65 . The Commission had proposed to the Vice-President to pardon three prisoners.

66 . One of them had been a fifty ‑ eight year old person sentenced to death in 1990 for a murder, the infliction of grievous bodily harm and a rape, whose death sentence had been commuted to life imprisonment without commutation in 1999, following the abolition of capital punishment in Bulgaria (see paragraph 45 above). In 2012 he had requested that his sentence be commuted to life imprisonment with commutation, citing his repentance and good behaviour, and the inhumanity of his sentence. The Commission had noted that that person had already spent twenty ‑ two years in prison, eighteen of which in isolation, under the “special regime” applicable to life prisoners without commutation (see paragraphs 70 , 71 , 73 and 76 below). The Commission had researched his case for six months, and had found a special circumstance – sustainable positive changes in his personality, which made it intolerable for him to continue to serve a sentence of life imprisonment without commutation. That development had been unequivocally established on the basis of the available documents, the reports of the experts who had worked with the prisoner throughout the years of his incarceration, a special psychological expert report obtained by the Commission, and an assessment, based on a variety of methods, of the risk of re ‑ offending. All of those showed that that prisoner was particularly different from other lifers and other prisoners serving long terms of imprisonment. His criminal proclivities had given place to the display of attitudes and behaviour of compassion towards other prisoners and re ‑ consideration of his offences. The offender ’ s profile showed a successful correctional process – which was rare even for persons convicted of similar offences and sentenced to terms of imprisonment that were much shorter than the amount of time that the prisoner had already served. These factors placed him outside the scope of application of Article 38 § 1 of the Criminal Code 1968 (see paragraph 47 above).

67 . The Commission had come to the view that the commutation of that prisoner ’ s sentence to life imprisonment with commutation would serve the aims of punishment and would not lessen the moral condemnation of his acts. A pardon would not be tantamount to forgiveness of his criminal past but an acknowledgement of his efforts to distance himself from that past. It would also demonstrate to all other persons sentenced to life imprisonment without commutation that they would be able to improve their situation, because their efforts would be recognised by society, which continued to consider them as members. Lastly, the commutation of life imprisonment without commutation to life imprisonment with commutation did not give rise to a risk of re ‑ offending.

68 . The Commission had proposed to the Vice ‑ President to commute the prisoner ’ s sentence on 20 December 2012, and the Vice ‑ President had agreed with the proposal and had done so by decree of 21 January 2013.
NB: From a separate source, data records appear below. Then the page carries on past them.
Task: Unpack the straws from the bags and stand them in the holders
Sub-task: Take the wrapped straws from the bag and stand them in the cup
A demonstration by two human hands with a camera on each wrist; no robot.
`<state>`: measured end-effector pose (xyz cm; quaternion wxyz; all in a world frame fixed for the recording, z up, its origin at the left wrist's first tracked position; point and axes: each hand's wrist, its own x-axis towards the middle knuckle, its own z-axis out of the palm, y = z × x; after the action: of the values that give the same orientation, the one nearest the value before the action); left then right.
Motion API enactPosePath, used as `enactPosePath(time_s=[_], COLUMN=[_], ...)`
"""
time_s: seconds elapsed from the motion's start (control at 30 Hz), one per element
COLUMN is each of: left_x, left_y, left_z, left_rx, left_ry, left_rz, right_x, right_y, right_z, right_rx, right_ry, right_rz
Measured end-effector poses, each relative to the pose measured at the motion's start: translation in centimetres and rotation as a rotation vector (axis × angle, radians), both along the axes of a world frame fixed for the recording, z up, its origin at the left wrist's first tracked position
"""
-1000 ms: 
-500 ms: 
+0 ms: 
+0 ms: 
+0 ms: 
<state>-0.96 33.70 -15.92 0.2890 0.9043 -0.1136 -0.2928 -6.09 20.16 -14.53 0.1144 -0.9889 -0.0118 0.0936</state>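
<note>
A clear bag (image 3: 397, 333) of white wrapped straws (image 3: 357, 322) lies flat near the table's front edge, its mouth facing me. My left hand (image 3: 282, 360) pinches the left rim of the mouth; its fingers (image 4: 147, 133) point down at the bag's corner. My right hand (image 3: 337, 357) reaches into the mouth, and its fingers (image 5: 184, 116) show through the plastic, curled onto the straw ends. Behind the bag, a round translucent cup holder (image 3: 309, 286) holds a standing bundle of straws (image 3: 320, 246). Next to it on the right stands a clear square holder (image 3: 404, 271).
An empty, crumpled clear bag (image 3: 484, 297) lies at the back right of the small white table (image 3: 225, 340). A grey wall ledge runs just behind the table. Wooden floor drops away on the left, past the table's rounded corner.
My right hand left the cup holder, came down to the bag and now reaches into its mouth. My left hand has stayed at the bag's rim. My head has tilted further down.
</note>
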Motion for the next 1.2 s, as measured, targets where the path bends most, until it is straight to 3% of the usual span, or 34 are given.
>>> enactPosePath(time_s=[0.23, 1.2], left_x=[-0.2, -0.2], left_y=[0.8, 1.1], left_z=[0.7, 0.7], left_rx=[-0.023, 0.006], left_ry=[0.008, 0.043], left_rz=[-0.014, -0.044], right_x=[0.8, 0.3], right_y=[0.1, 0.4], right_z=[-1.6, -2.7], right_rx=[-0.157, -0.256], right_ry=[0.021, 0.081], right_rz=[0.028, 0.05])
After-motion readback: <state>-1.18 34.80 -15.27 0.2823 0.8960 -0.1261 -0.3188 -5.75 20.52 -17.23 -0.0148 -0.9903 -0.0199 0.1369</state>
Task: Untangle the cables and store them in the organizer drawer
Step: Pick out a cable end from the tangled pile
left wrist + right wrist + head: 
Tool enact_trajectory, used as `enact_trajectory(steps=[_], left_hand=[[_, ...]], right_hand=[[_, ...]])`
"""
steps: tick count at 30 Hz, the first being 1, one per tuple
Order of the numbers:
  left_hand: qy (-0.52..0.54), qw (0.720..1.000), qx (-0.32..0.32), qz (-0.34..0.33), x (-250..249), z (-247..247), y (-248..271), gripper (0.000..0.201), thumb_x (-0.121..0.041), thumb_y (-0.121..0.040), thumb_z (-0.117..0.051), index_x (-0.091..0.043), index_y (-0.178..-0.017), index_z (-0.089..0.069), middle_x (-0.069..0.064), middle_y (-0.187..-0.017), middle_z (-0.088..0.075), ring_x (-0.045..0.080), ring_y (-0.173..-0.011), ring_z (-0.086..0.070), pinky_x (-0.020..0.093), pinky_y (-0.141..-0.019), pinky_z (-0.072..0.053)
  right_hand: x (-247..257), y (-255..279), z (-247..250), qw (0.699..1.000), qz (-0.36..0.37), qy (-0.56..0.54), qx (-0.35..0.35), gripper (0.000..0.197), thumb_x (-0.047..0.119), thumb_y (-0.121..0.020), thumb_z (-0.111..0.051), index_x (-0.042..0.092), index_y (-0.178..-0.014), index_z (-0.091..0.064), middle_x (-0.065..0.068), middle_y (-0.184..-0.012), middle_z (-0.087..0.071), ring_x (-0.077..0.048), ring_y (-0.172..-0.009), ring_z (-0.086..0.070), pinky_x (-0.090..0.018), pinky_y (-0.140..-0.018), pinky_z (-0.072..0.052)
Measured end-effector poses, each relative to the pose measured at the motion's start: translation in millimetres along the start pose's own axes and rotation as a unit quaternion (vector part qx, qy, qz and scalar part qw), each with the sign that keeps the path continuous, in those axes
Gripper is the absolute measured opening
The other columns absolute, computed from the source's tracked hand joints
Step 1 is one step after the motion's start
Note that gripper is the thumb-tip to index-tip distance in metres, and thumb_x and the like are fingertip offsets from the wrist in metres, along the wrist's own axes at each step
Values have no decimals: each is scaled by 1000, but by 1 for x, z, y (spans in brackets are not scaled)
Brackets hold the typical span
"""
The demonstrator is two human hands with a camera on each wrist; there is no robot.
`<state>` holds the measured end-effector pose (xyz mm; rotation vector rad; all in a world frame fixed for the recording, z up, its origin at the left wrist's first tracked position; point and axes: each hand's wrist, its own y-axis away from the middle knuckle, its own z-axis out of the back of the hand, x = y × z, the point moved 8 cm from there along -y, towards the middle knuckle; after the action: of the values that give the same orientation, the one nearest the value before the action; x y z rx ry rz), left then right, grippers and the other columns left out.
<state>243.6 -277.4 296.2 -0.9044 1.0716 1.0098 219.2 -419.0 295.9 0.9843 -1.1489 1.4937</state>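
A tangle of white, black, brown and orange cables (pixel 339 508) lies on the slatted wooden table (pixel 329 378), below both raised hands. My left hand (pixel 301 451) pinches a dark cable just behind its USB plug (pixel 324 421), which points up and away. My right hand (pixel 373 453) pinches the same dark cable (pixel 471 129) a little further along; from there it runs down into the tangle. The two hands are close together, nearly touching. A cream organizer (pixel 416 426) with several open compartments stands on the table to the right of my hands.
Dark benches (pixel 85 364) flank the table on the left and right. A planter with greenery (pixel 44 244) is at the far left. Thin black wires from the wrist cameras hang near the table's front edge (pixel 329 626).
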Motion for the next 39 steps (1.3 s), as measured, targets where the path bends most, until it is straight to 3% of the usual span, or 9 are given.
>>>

3. The prison regime of prisoners serving a life sentence

(a) Under the Execution of Punishments Act 1969

69 . Until June 2009 the regime of life prisoners was governed by sections 127a ‑ 127e of the Execution of Punishments Act 1969 ( Закон за изпълнение на наказанията – “the 1969 Act”), added in 1995, when life imprisonment was introduced as a form of punishment (see paragraph 44 above), as well as by the regulations for the implementation of the Act. Following its amendment with effect from June 2002, the 1969 Act expressly provided for prisoners sentenced to life imprisonment without commutation to be placed under the same prison regime as those serving an ordinary life sentence.

70 . Section 127b(1) provided that when imposing a life sentence the court had to order the prisoner ’ s placement under the strictest regime, the so ‑ called “special regime”. Prisoners placed under that regime were to be kept in locked single cells and subjected to heightened security and supervision (regulation 56(1) of the implementing regulations).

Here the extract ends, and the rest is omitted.